* _Problem requirements_
For the material below, return exactly the lines starting at the line containing "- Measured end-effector" and ending at the line containing "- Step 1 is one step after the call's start", both ends included, and no others.
========
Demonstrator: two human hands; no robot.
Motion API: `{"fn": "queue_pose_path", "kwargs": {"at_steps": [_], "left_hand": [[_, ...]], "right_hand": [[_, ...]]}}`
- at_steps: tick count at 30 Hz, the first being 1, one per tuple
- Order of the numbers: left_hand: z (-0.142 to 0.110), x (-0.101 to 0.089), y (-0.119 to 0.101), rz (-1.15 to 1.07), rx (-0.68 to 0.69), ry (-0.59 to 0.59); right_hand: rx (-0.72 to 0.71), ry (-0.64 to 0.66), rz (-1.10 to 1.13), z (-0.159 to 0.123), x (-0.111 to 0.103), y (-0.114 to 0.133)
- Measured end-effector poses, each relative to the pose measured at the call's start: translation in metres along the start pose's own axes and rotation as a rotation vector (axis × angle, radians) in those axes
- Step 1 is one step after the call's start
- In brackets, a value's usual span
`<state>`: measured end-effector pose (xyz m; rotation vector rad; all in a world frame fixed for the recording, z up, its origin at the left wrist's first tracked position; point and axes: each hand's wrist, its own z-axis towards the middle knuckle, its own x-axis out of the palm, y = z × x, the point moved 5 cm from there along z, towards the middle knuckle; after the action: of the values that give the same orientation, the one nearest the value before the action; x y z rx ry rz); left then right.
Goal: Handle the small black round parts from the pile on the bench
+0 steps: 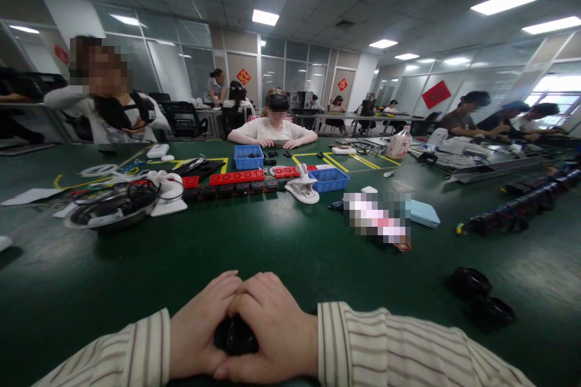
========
* _Exercise output_
- Measured end-effector poses, each relative to the pose measured at the call's start: translation in metres along the start pose's own axes and rotation as a rotation vector (axis × angle, radians) in those axes
- Step 1 is one step after the call's start

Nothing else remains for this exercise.